The gerund of a verb is its –ing form. I love gerunds, because they speak of action not-yet-complete, or on its way to completion. They occupy the middle ground between ‘past’ and ‘future’ which corresponds to the between-ness of our lives in time. We mostly ‘are becoming,’ though clearly we ‘became’ at a particular point in time and someday will fully, finally ‘have become’.
The word ‘gerund’ comes from the Latin ‘to bear,’ or ‘to carry’ and is related to the word gestation, in which the young are carried, and to gesture, or one’s bearing and attitude in movement.
On the journey that is life, I sometimes can see the road ahead, and sometimes cannot. I never know, as I go forward, how long it extends, or what trials lie ahead. So, I can’t pace myself perfectly. I move forward at different rates (“first conserving, then spending”) according to my energy and understanding in each moment. As I get older, I realize I am in a ‘liminal zone,’ or transitional place between more clearly marked areas. I begin to see old things in new ways, remember long lost people, hesitate to say goodbye to loved ones, and feel oddly out of place and strange in this world as I move closer to the next.
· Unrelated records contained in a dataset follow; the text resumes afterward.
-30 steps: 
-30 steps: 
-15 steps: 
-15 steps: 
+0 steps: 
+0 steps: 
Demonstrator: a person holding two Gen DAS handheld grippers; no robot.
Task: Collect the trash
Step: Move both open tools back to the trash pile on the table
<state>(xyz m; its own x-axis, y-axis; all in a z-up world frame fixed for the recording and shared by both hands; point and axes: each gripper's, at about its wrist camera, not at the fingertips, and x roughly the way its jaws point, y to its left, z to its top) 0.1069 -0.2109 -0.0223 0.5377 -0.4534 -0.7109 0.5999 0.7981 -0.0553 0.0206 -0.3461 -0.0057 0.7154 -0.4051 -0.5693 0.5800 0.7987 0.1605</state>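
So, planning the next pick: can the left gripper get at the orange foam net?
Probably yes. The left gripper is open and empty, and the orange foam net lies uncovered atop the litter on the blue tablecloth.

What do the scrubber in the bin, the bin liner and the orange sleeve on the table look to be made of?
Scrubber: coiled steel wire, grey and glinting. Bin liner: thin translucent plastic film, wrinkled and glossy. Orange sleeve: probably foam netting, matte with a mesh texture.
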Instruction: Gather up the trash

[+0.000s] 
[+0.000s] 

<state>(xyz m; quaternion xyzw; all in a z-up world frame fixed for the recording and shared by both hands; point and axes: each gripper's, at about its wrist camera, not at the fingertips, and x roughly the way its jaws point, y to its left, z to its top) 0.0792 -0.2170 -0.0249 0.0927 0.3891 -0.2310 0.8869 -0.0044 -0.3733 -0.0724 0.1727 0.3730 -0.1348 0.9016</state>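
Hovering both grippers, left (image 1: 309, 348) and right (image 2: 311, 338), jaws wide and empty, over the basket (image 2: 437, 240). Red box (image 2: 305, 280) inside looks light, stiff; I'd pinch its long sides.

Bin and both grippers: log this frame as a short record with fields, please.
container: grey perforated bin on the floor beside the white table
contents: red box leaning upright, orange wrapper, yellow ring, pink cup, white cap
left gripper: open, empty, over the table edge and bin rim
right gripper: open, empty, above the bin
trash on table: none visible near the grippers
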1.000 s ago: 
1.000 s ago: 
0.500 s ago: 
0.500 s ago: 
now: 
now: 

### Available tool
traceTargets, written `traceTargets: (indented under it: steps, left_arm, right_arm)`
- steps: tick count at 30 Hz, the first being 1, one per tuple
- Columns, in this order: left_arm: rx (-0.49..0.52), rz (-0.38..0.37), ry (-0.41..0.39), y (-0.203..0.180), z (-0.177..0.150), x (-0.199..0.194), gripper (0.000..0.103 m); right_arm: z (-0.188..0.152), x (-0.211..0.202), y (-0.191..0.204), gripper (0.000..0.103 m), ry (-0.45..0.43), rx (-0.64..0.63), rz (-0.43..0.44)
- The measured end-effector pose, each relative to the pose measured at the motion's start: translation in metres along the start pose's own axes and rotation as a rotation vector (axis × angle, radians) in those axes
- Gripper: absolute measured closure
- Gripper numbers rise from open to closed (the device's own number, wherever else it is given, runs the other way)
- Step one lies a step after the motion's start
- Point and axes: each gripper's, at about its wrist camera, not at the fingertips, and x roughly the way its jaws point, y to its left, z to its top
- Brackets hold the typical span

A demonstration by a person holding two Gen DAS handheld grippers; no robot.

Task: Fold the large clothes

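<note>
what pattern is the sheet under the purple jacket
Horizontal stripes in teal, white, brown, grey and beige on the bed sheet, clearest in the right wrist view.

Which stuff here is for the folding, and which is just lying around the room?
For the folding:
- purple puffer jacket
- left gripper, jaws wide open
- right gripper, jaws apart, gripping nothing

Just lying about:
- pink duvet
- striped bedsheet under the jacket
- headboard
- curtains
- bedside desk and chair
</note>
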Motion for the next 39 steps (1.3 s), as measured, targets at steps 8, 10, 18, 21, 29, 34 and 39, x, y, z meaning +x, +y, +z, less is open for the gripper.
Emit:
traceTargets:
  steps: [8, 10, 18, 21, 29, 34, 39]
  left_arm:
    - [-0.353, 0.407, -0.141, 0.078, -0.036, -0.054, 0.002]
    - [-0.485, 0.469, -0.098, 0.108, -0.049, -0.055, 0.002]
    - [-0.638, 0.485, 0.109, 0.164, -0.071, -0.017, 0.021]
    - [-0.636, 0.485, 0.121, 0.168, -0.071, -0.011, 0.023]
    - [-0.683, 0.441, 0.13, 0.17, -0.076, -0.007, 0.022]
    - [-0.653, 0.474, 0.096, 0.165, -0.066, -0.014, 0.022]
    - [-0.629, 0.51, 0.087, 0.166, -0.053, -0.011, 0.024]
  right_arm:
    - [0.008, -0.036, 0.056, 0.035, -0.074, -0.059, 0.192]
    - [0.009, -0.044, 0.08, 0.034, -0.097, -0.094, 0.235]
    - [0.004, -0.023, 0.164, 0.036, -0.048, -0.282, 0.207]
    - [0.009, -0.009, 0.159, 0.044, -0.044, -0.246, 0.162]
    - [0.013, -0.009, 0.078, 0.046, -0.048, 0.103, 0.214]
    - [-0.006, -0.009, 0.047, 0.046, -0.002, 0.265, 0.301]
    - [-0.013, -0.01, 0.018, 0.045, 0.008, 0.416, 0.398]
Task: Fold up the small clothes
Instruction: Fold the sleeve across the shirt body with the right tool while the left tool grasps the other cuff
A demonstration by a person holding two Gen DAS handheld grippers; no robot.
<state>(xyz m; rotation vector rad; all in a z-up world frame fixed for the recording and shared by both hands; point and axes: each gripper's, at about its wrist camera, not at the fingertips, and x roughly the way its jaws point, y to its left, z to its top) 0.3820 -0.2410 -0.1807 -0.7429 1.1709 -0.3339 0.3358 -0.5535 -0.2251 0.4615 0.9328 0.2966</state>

The old Irish blessing – a wish for the road’s rising and ease – is echoed in my own yearning to “run in the path of God’s commands,” (Psalm 119:32) and in His promise to “make straight paths for my feet.” (Hebrews 12:13)
Notice that, amid all my gerunds at the end of the poem is the one fully accomplished certainty that I am carried. Whatever becoming and stumbling I do to meet the road, I live and move and have being in the Person who is calling me forward, accompanying me on the way.
GERUND
“May the road rise up to meet you.
May God go with you on the way”
The road has risen
in the past,
but now veers off
on its own course
around a bend
to terminate beyond
the point, where
all roads converge.
I am aware
they must go on,
becoming one,
where I see vision
giving way to faith.
But who can tell
how many miles,
blind turns and twists
of fate lie there
in wait,
or how to pace myself
to trace an unknown path?
Hesitating, alternating –
first conserving,
then spending
in profligate abandon.
Is it better to arrive
on ‘full’ or ‘empty’?
Traveling in the liminal zone,
and growing strange;
startling at familiarities;
perceiving long lost faces
in the passing cars;
flinching at approach,
but prolonging goodbyes;
changing course,
occasionally, wondering
when and how I’ll know
the trip is over;
yearning just to run;
imagining the rest;
standing, waiting, stumbling on;
continuing, carried, carrying,
to meet a rising road.
All the poems are now in one volume, and I’d love for you to have a copy! Click on the cover to buy it, and click here for the recordings of all the poems.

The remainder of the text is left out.